Inverse fourier transform using tables

**math2011** · September 29th 2011, 04:58 AM

By using tables find the inverse Fourier transform of $\displaystyle e^{-\frac{k^2}{4} + \frac{2}{3} k}$ .

The definition of inverse Fourier transform of $F(k)$ in my lecture notes is $f(x) = \mathcal{F}^{-1} \{ F(k) \} = \frac{1}{\sqrt{2\pi}} \int^\infty_{-\infty} e^{-ikx} F(k) dk$ .

I guess this would involve convolution as $\mathcal{F}^{-1} \{ e^{-\frac{k^2}{4}} \} = \sqrt{2} e^{-x^2}$ . What is $\mathcal{F}^{-1} \{ e^{\frac{2}{3} k} \}$ ? How do I get this from the Fourier transforms table?

The given solution is $\sqrt{2} e^{\frac{4}{9}} e^{-i \frac{4}{3} x - x^2}$ .

**CaptainBlack** · September 29th 2011, 06:09 AM

Originally Posted by math2011

By using tables find the inverse Fourier transform of $\displaystyle e^{-\frac{k^2}{4} + \frac{2}{3} k}$ .

The definition of inverse Fourier transform of $F(k)$ in my lecture notes is $f(x) = \mathcal{F}^{-1} \{ F(k) \} = \frac{1}{\sqrt{2\pi}} \int^\infty_{-\infty} e^{-ikx} F(k) dk$ .

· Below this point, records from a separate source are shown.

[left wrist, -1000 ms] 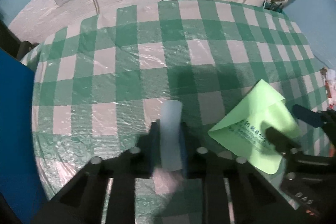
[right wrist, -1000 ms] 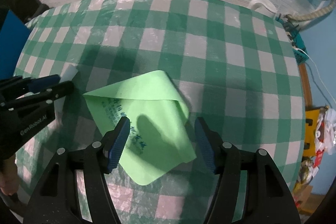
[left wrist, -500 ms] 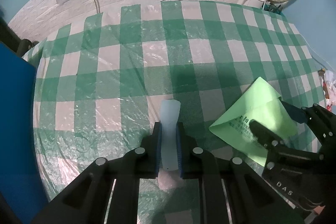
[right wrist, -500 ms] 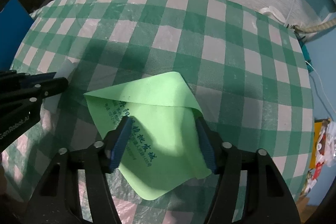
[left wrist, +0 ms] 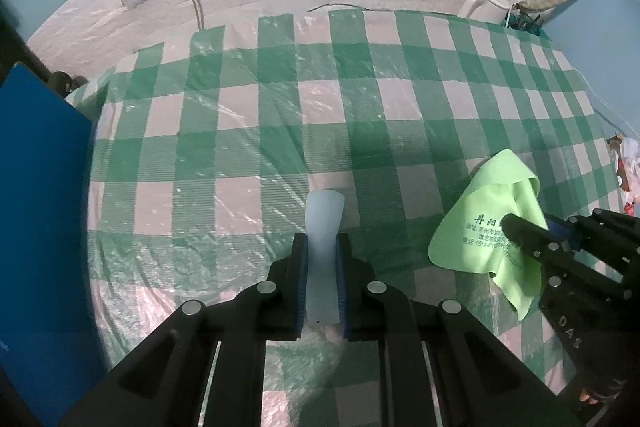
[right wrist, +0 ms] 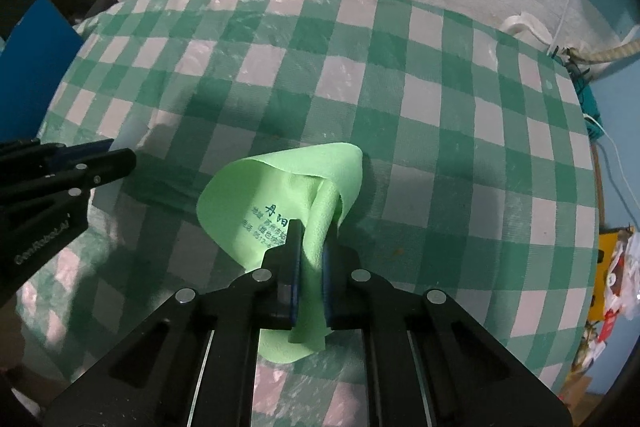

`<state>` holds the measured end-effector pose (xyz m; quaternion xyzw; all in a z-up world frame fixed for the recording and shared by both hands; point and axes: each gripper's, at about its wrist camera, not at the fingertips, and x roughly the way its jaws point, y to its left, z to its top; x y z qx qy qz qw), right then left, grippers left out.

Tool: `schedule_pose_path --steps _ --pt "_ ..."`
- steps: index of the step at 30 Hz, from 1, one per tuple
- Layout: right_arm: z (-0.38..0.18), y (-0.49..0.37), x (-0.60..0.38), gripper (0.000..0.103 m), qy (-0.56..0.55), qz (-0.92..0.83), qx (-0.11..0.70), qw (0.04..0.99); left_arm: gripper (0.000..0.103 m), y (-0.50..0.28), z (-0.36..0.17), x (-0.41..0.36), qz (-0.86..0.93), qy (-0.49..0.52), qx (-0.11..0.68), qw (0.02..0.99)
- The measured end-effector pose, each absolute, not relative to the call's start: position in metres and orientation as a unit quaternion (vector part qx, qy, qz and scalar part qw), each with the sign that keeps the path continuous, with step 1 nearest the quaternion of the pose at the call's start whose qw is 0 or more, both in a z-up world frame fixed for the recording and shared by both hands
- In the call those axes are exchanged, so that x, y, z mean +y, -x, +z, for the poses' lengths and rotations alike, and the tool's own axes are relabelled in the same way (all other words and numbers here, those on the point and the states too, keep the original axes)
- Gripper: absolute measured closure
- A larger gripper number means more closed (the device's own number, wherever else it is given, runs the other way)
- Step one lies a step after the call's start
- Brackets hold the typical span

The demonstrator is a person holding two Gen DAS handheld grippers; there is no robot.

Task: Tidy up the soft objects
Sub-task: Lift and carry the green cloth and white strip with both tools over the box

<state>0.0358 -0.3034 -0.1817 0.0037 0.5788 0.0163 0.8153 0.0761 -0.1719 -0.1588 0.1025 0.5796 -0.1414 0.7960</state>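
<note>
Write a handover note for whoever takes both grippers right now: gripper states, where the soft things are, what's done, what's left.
Left gripper: shut on the pale translucent sleeve, which sticks out past the fingertips over the checked tablecloth.
Right gripper: shut on the green cloth; the pads pinch a bunched fold near its middle, and the rest of the cloth lies on the tablecloth, printed side up.
Done: both soft things are gripped.
Left: lift the cloth and bring it to the sleeve, probably to slide it inside; that is a guess. No bin or tray is in view.
Watch: a loose cloth edge hangs below the right gripper.
</note>
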Motion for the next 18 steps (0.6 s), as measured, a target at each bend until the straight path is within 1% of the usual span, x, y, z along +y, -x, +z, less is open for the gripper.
schedule_pose_path --steps 18 --pt "-0.128 -0.024 -0.29 0.096 -0.006 0.032 0.555 0.831 0.09 -0.053 -0.123 -0.143 -0.123 -0.127 0.548 0.818"
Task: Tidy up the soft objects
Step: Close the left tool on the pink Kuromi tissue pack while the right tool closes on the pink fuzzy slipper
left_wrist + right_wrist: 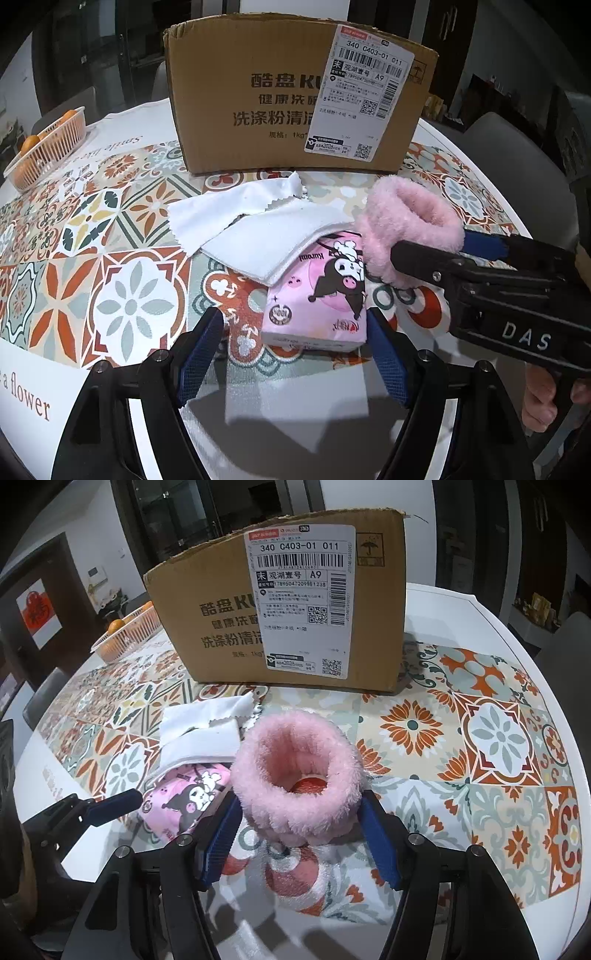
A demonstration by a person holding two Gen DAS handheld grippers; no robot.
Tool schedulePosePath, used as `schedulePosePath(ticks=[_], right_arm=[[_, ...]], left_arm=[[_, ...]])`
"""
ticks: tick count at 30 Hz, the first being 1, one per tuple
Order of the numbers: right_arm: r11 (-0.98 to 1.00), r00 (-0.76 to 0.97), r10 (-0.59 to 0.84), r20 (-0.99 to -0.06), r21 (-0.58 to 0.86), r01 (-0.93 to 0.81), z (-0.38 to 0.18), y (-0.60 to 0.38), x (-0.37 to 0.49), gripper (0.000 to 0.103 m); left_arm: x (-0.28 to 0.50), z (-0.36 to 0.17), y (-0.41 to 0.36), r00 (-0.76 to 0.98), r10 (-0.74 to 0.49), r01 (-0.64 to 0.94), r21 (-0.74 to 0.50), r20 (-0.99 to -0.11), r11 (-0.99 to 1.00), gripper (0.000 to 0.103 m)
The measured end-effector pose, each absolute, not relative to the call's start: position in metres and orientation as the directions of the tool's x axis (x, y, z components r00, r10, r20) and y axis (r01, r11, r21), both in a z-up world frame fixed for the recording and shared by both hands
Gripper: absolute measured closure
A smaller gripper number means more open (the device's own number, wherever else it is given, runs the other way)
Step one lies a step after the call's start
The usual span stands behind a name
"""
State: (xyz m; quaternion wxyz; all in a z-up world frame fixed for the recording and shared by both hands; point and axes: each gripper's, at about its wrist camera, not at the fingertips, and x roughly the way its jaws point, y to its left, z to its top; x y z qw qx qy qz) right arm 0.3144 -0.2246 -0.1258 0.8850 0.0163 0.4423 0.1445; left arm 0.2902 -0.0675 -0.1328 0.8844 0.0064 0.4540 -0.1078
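Tiled-print tablecloth (480, 720): R fingers (299, 834) pinch fluffy pink ring (295, 771); L fingers (295, 354) spread w/ glossy tissue pack (317, 295) between.

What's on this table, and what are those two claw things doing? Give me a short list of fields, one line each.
surface: table with patterned tile cloth
container: cardboard box, standing at the back
fruit: orange basket, far left
left gripper: open, fingers either side of the pink tissue pack, no clear contact
right gripper: fingers at both sides of the fluffy pink band; pressing or not, unclear
cloths: white cloths, partly overlapping the tissue pack
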Motion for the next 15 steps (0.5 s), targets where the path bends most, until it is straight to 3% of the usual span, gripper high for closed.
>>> schedulePosePath(ticks=[4,10,15], right_arm=[[0.96,0.576,0.261,-0.775,0.148,-0.236,-0.1267,-0.2243,0.3135,0.04],[0.967,0.591,0.243,-0.769,0.147,-0.206,-0.1257,-0.2249,0.3107,0.063],[0.969,0.592,0.241,-0.769,0.155,-0.193,-0.1241,-0.2244,0.3052,0.073]], left_arm=[[0.2941,-0.1343,-0.0677,0.564,-0.197,0.202,-0.098,-0.802,0.975,0.026],[0.2957,-0.1339,-0.0668,0.562,-0.225,0.213,-0.124,-0.796,0.969,0.048],[0.2937,-0.1324,-0.0657,0.564,-0.225,0.208,-0.127,-0.794,0.97,0.048]])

I guess this would involve convolution as $\mathcal{F}^{-1} \{ e^{-\frac{k^2}{4}} \} = \sqrt{2} e^{-x^2}$ . What is $\mathcal{F}^{-1} \{ e^{\frac{2}{3} k} \}$ ? How do I get this from the Fourier transforms table?

The given solution is $\sqrt{2} e^{\frac{4}{9}} e^{-i \frac{4}{3} x - x^2}$ .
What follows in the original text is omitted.